You are viewing a plain text version of this content. The canonical link for it is here.
Posted to java-user@lucene.apache.org by Ndapa Nakashole <nd...@gmail.com> on 2007/07/04 14:31:16 UTC
Index partitioning by term
I am considering using Lucene in my mini Grid-based search engine. I would
like to partition my index by term as opposed to partition by document. From
what i have read in the mailing list so far, it seems like partition by term
is impossible with Lucene. am i right to conclude this! I know Nutch
partitions by document, by in my environment of very limited bandwidth i
would like to avoid partition by document.
--
-------------------------------------------------------------------------
ndapandula nakashole
www.cs.uct.ac.za/~nnakasho
-------------------------------------------------------------------------
Re: Index partitioning by term
Posted by Mike Klaas <mi...@gmail.com>.
On 4-Jul-07, at 5:31 AM, Ndapa Nakashole wrote:
> I am considering using Lucene in my mini Grid-based search engine.
> I would
> like to partition my index by term as opposed to partition by
> document.
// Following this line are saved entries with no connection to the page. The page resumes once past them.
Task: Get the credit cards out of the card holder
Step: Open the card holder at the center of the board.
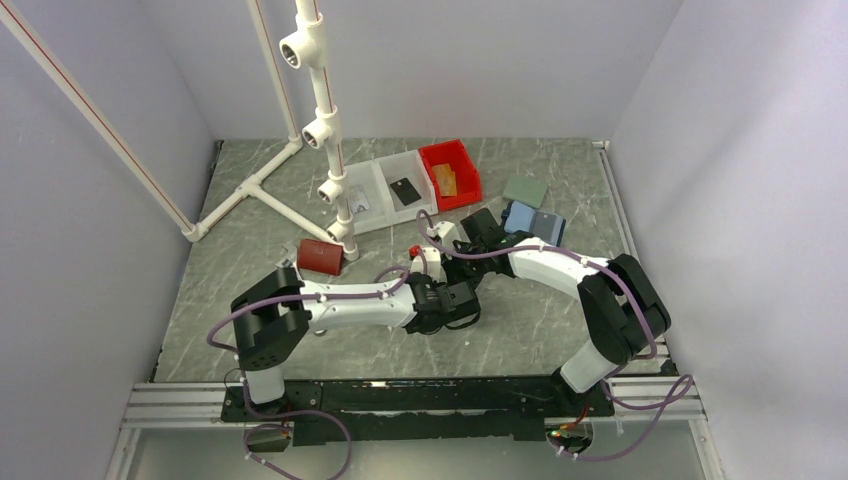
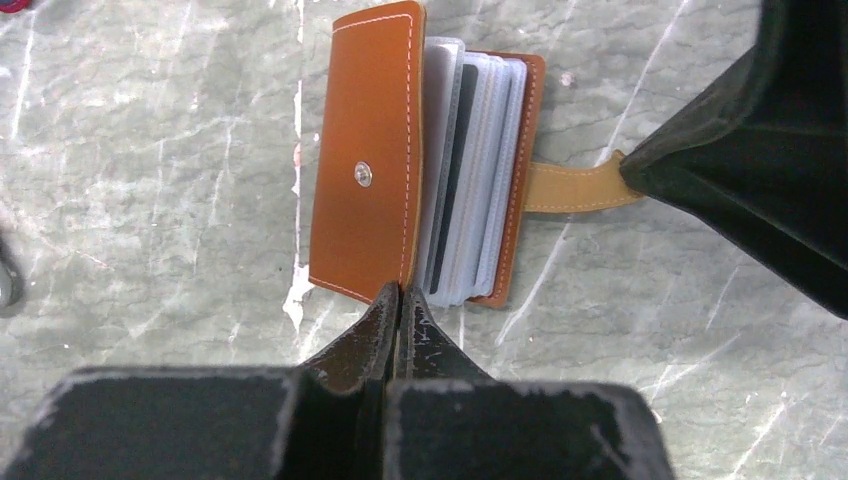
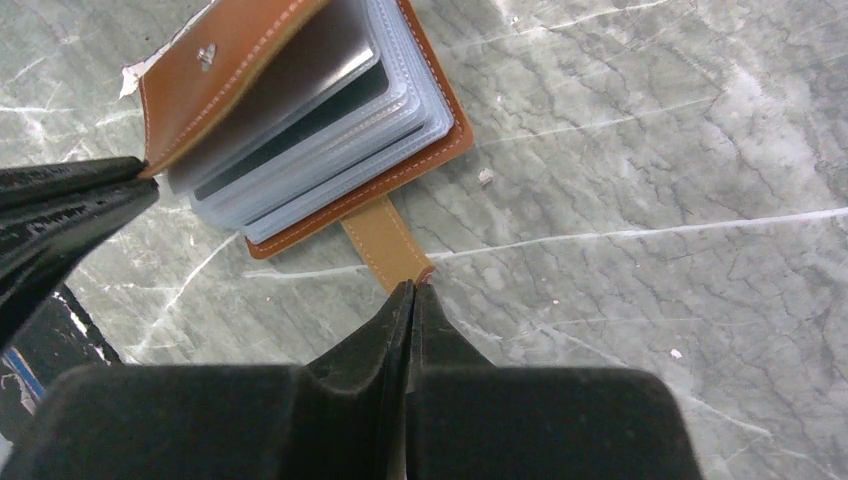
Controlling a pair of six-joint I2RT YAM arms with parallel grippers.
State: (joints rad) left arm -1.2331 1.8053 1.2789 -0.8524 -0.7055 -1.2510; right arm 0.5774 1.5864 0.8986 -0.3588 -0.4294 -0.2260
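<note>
The brown leather card holder [image 2: 365, 150] lies on the grey marbled table with its flap lifted. Clear sleeves [image 2: 490, 180] fan out inside, showing a pale grey card [image 2: 440, 120] and a dark card [image 2: 452, 200]. My left gripper [image 2: 400, 290] is shut on the flap's near corner. My right gripper [image 3: 412, 285] is shut on the end of the holder's tan strap [image 3: 385, 245]. From the right wrist the card holder [image 3: 225, 70] gapes open with the grey card [image 3: 320, 65] over the dark one [image 3: 300, 130], and the left fingers [image 3: 70, 195] pinch its flap. The arms hide the holder from above.
A red bin [image 1: 450, 172] and white trays [image 1: 385, 195] stand at the back, one holding a black card [image 1: 404, 190]. A dark red box [image 1: 320, 256] sits by the white pipe frame [image 1: 325, 120]. A blue case [image 1: 533, 220] and a green pad [image 1: 525, 189] lie back right.
</note>
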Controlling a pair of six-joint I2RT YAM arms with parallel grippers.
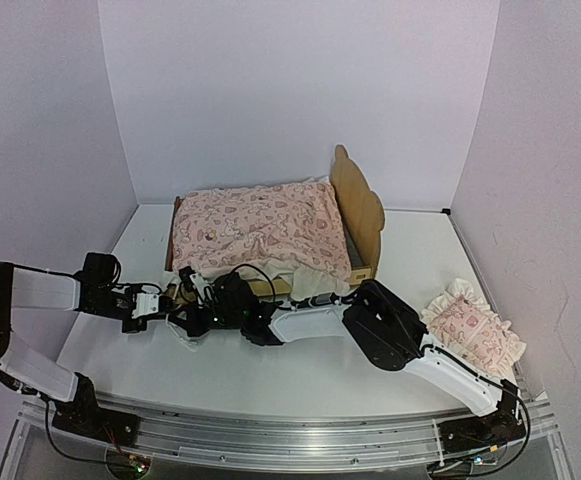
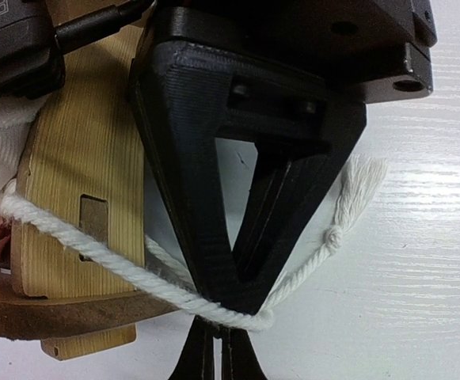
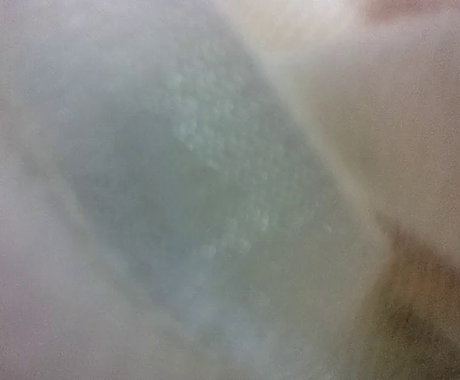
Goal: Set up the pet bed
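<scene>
The pet bed (image 1: 358, 205) stands at the back middle of the table, its bear-ear headboard to the right. The pink heart-print quilt (image 1: 260, 230) is spread over it. My left gripper (image 1: 173, 298) is at the bed's near-left corner. In the left wrist view this gripper (image 2: 218, 356) is shut on a white cord (image 2: 95, 252) that runs round the pale-wood corner (image 2: 55, 198); the cord's knotted, frayed end (image 2: 336, 236) lies on the table. My right gripper (image 1: 202, 312) reaches across to the same corner, at the quilt's white edge. Its wrist view is filled with blurred fabric.
The ruffled pink pillow (image 1: 475, 332) lies on the table at the right, beside the right arm's base. White walls close in the back and both sides. The right arm's long links (image 1: 390, 325) stretch across the table in front of the bed.
</scene>
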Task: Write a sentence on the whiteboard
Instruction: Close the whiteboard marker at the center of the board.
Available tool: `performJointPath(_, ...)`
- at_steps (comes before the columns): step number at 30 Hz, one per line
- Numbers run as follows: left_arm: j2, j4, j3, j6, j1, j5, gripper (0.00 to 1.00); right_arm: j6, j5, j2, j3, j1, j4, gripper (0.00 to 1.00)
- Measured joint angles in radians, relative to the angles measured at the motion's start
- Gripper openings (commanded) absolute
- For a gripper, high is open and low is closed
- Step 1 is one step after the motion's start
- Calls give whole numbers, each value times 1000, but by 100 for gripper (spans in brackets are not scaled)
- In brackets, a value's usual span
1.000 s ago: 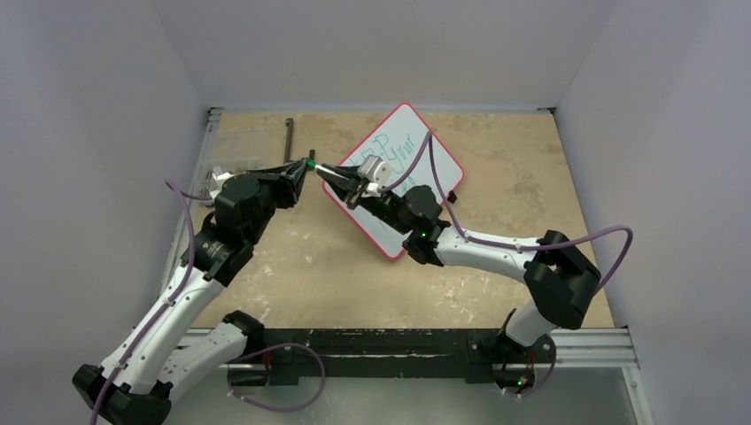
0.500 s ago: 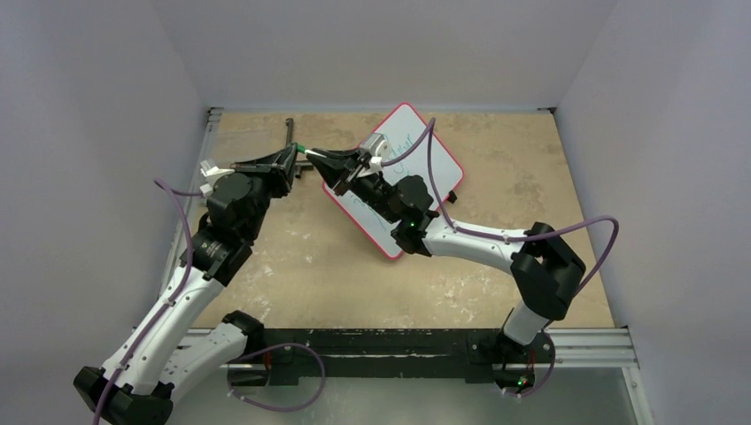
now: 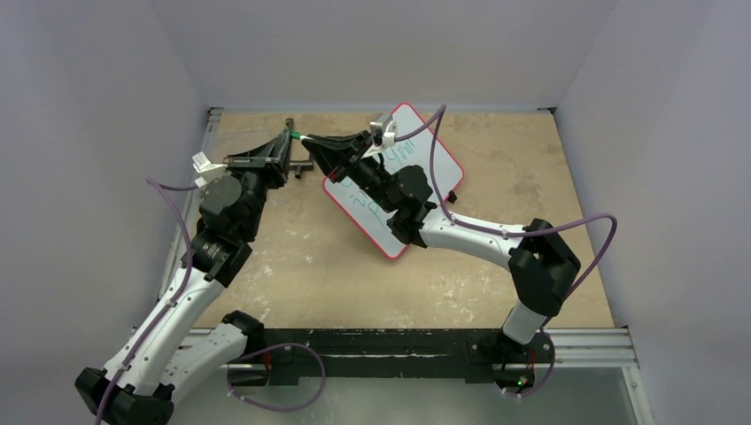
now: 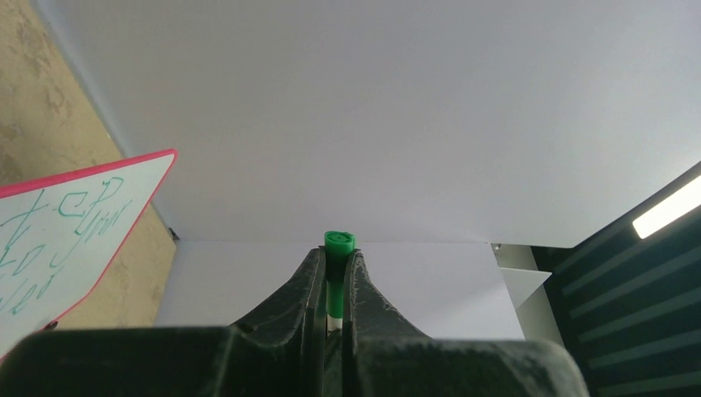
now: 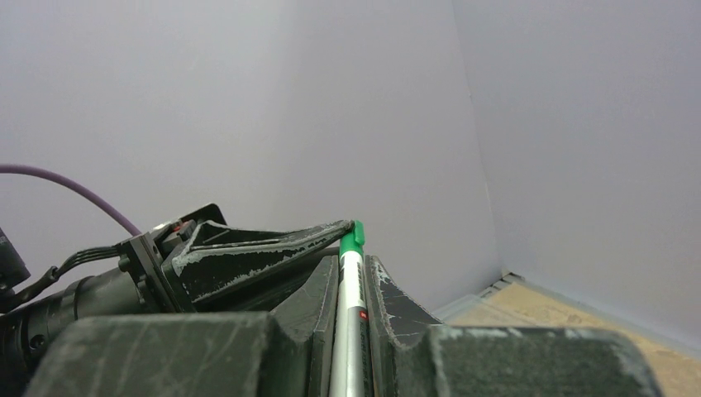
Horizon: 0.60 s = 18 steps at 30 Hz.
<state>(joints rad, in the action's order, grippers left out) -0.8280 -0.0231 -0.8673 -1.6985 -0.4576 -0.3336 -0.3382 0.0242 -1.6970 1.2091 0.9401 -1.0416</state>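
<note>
The table (image 3: 531, 186) carries the whiteboard (image 3: 447, 168) at its far middle, lying flat and turned cornerwise, partly under the right arm. The sentence (image 4: 87, 219) shows on it in green, in several lines. The writing therefore looks done, and I judge the step in hand to be putting the cap on the marker. Both arms are raised above the table, just left of the board, with their tips meeting. The right tool (image 5: 350, 266) is clamped narrowly on the barrel of the marker (image 5: 349, 331). The left tool (image 4: 337, 258) is pinched tight on the green cap (image 4: 339, 241), with a white stretch showing below it. To do this well, line up cap and barrel on one axis and push straight along it, not sideways. Both grips should hold firm until the cap seats. Whether the cap is fully home I cannot tell.
</note>
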Motion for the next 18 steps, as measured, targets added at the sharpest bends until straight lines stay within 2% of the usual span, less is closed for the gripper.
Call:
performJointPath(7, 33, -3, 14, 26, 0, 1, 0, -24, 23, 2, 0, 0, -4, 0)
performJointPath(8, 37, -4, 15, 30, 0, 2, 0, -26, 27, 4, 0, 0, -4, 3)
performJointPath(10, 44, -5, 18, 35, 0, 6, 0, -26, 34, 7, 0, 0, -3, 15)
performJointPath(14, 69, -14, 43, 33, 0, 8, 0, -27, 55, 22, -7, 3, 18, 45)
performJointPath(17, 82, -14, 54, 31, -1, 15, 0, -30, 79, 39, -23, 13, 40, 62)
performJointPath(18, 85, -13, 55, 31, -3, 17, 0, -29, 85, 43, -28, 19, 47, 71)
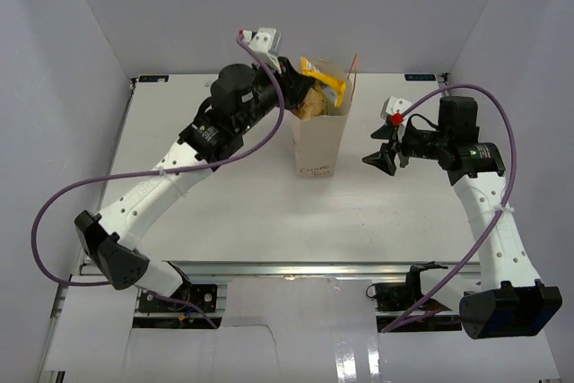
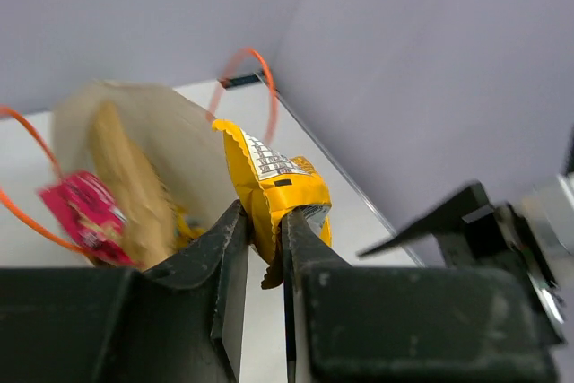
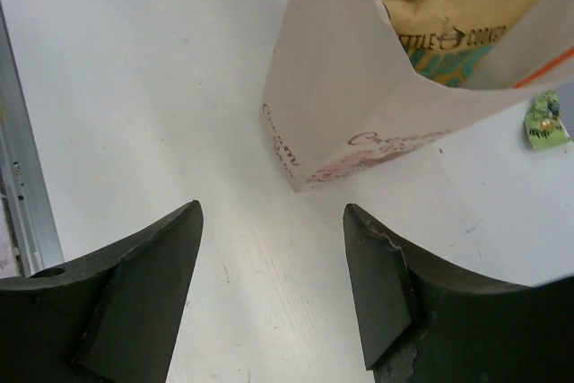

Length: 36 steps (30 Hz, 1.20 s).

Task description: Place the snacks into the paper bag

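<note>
The left pincer grips the yellow packet above the bag, seemingly near its far rim, so a release could catch the rim and spill onto the desk, while the right pincer hangs open and empty beside it.

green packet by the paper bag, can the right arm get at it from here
Probably yes: the green packet lies uncovered on the table beside the paper bag, and the right gripper is open and empty, though the bag stands close.

Lab cell: white table, grey walls
</note>
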Each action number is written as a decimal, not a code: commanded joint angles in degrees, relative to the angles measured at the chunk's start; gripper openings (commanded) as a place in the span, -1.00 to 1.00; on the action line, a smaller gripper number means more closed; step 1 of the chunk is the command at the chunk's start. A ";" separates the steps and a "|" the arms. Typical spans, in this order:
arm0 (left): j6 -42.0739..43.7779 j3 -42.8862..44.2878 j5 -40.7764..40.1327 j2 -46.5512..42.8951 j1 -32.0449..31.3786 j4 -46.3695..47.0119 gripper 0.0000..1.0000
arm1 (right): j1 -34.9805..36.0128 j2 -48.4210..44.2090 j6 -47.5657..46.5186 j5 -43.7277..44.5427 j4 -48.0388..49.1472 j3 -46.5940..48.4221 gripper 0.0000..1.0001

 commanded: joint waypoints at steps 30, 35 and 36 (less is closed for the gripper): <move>10.40 40.41 3.07 30.97 5.90 -14.93 0.71 | -7.03 38.91 54.01 31.28 26.16 16.79 0.23; 9.87 28.39 4.13 17.48 5.90 -13.27 0.75 | -4.66 59.30 62.63 28.72 24.35 38.33 0.22; 9.09 20.53 4.04 14.47 5.82 -11.35 0.75 | -4.31 61.34 64.64 28.73 26.71 39.85 0.23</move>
From
> what i have read in the mailing list so far, it seems like
> partition by term
> is impossible with Lucene. am i right to conclude this! I know Nutch
> partitions by document, by in my environment of very limited
> bandwidth i
> would like to avoid partition by document.
Partitioning indices by term is an approach whose adoption (as far as
I am away) is limited to academic projects. Further, it is much more
bandwdith intensive than the document partition approach (you have to
do term-posting list intersections across machines, instead of
locally). With doc partitioning, you get the top X docs from each
server, using almost no bandwidth.
-Mike
---------------------------------------------------------------------
To unsubscribe, e-mail: java-user-unsubscribe@lucene.apache.org
For additional commands, e-mail: java-user-help@lucene.apache.org
Re: Index partitioning by term
Posted by Mathieu Lecarme <ma...@garambrogne.net>.
Ndapa Nakashole a écrit :
> I am considering using Lucene in my mini Grid-based search engine. I
> would
> like to partition my index by term as opposed to partition by
> document. From
> what i have read in the mailing list so far, it seems like partition
> by term
> is impossible with Lucene. am i right to conclude this! I know Nutch
> partitions by document, by in my environment of very limited bandwidth i
> would like to avoid partition by document.
>
Each partitionned index is a full index, if your try to partition by
term, you can refer a Document in an other index.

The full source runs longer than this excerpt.